Allen spent the first ten years of his adult life working in aircraft engineering. He became interested in jazz at the age of 16 and two years later started playing drums. He studied drumming with local drummer Jack Horwood for two years and for a short period with Philly Joe Jones.

Allen's first stage performance was in a skiffle contest at a cinema. He went on to play with jazz musicians in Bournemouth. During 1963 he became a member of Zoot Money's Big Roll Band, which included Andy Summers (later of The Police). For a few years he played occasionally at The Bull's Head, Barnes with the Big Roll Band when visiting London. Allen moved to London on 1 January 1964 with Andy Summers.

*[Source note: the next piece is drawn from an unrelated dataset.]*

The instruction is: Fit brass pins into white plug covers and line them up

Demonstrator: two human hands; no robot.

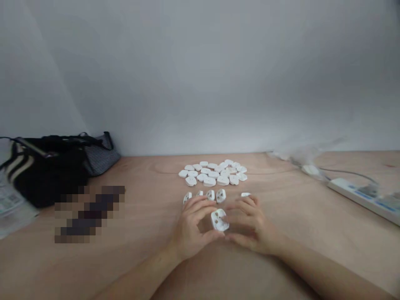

Allen has worked with Bob Dylan, John Lee Hooker, Sonny Boy Williamson, Memphis Slim, Solomon Burke, John Mayall & the Bluesbreakers, Mick Taylor, Focus, Donovan, Stone The Crows, Georgie Fame, Brian Joseph Friel, and The British Blues Quintet with keyboardist Zoot Money, bassist Colin Hodgkinson, and vocalist Maggie Bell. In 1973 he joined the Dutch band Focus. He played drums on the album Hamburger Concerto (1974).

===Songwriting===
Allen started writing lyrics when a member of Stone the Crows. He has also co-written songs which have been recorded by artists including Paul McCartney’s Wings (with music by Jimmy McCulloch), Fleetwood Mac, Mick Taylor and Mick Ronson. When co-writing he has mostly worked as a lyricist, as in Taylor's "Alabama", from his solo debut Mick Taylor (1979). To date about sixty songs he co-wrote have been recorded.

==Personal life==
Allen is married with one daughter. He has lived in Stockholm, Sweden since 1985, where he has played with many Swedish artistes and for several years was a member of one of the best known bands called Totta's Blues Band. He retired from playing in 2012 after a professional career of almost fifty years.